### TO DO
Your reply should restate the lines from the top of the entries through the line containing "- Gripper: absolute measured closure" word for word, with no pictures.

### RECORDS FOR THIS TASK

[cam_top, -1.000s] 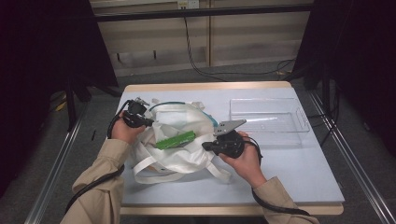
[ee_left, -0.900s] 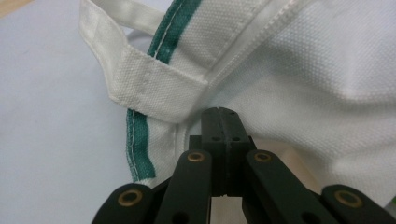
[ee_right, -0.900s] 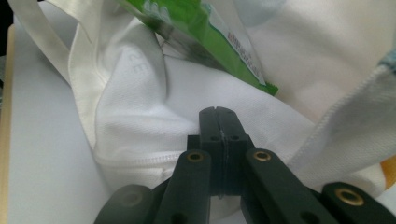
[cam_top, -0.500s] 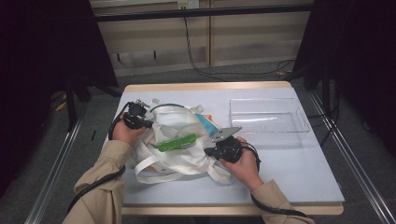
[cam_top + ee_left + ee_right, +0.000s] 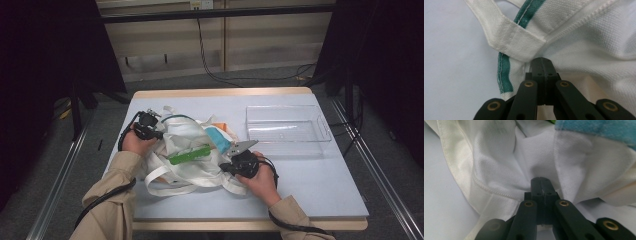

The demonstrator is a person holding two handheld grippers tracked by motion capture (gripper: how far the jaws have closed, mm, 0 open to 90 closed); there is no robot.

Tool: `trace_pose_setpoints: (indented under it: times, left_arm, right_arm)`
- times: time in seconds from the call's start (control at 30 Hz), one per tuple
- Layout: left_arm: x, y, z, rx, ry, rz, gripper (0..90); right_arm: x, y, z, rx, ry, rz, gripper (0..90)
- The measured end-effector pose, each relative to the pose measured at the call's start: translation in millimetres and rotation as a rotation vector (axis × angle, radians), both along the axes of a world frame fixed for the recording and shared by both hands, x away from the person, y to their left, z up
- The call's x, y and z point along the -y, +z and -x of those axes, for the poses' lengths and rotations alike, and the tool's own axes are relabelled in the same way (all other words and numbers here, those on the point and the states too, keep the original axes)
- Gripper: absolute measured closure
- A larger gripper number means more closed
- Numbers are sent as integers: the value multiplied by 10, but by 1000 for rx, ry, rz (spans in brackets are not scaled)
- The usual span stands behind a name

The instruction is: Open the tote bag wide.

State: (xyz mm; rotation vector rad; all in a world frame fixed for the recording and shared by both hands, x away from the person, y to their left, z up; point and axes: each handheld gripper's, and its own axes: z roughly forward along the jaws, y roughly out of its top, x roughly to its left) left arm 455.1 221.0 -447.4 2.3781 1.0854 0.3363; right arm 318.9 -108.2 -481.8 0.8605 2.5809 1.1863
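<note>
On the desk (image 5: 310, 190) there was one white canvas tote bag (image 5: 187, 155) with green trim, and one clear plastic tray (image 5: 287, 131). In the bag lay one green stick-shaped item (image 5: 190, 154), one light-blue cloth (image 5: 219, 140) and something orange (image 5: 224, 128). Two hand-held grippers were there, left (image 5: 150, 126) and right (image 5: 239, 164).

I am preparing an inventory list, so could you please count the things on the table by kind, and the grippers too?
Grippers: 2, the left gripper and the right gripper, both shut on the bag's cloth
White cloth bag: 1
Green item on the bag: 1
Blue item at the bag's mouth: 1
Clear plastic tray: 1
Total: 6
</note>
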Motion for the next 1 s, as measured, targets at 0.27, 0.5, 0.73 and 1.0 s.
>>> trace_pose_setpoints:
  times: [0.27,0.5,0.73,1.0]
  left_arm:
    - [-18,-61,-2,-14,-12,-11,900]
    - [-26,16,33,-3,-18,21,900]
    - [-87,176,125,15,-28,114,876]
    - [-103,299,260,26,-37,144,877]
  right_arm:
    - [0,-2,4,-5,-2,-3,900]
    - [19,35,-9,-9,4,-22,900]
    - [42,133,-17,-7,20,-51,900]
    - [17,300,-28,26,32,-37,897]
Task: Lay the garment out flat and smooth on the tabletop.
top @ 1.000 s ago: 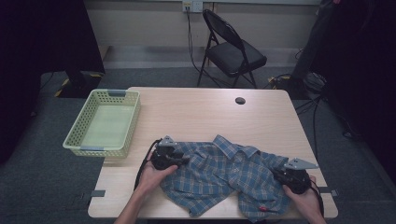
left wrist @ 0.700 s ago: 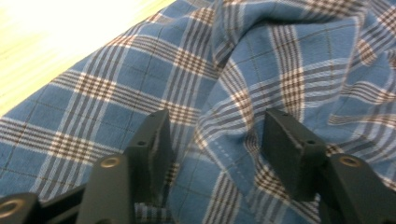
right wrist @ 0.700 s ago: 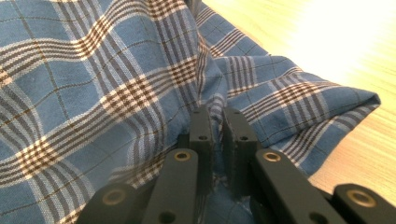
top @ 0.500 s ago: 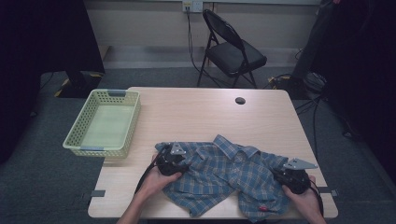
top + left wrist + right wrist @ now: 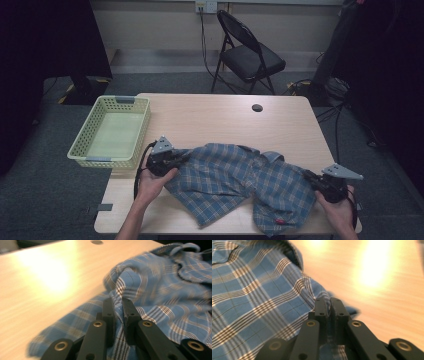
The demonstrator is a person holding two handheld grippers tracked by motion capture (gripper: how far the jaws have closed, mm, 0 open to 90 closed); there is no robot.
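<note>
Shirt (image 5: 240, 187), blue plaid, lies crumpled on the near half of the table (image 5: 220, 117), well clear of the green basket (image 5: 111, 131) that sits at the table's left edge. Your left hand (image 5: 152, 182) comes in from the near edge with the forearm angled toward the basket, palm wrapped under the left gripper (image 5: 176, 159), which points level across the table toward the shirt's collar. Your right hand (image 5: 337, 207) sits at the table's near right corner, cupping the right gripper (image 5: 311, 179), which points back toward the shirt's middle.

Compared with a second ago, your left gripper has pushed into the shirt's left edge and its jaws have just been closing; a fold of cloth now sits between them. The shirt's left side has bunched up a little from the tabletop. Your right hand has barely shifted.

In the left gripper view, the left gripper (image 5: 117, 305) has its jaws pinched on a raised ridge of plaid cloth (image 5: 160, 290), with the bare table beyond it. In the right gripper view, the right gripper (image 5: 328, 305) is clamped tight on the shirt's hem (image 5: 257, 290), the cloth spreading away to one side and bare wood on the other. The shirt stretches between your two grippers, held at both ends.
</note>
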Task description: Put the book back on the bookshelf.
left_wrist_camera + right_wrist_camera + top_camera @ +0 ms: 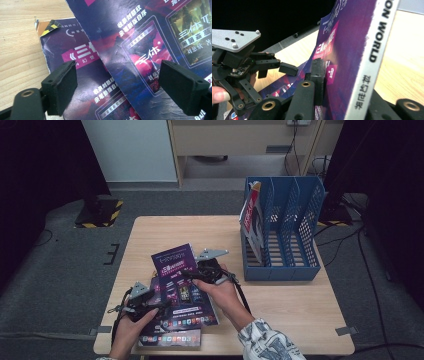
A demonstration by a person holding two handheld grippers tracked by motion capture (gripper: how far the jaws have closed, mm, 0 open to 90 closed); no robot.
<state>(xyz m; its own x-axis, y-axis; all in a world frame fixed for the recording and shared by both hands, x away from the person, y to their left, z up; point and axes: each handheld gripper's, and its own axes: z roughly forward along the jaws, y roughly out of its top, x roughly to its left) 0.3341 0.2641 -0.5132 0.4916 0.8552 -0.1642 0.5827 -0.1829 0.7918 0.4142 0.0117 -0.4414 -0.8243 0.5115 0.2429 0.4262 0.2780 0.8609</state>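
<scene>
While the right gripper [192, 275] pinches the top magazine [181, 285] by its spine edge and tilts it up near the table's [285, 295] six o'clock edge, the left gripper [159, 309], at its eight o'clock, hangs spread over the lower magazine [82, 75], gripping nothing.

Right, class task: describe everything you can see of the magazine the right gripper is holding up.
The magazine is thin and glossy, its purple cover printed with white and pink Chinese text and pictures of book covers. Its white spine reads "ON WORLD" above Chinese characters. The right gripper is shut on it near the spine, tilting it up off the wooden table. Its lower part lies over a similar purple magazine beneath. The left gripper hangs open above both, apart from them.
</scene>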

### TASK OUTPUT
[cam_top, -1.000s] 
[ee_left, -0.900s] 
[ee_right, -0.900s] 
[cam_top, -0.500s] 
[cam_top + ee_left + ee_right, +0.000s] 

The demonstrator is a person holding two handheld grippers tracked by motion capture (gripper: how far the jaws have closed, mm, 0 open to 90 closed); there is no robot.

Tool: `trace_pose_setpoints: (indented under it: times, left_arm, right_arm)`
- times: time in seconds from the call's start (control at 30 Hz), one per tuple
- Layout: left_arm: x, y, z, rx, ry, rz, gripper (0..90); right_arm: x, y, z, rx, ry, rz, gripper (0..90)
- The measured end-effector pose, each relative to the pose measured at the call's start: translation in millimetres and rotation as a rotation vector (axis × angle, radians), both along the axes of a world frame fixed for the recording and shared by both hands, x away from the person, y to their left, z up
- The call's x, y and z point along the -y, +z and -x of those axes, for the poses' lengths and rotations alike, and the tool's own axes are relabelled in the same way (all other words and numbers here, those on the point and the states too, keep the original axes)
- Gripper: absolute measured closure

This exercise is now finished.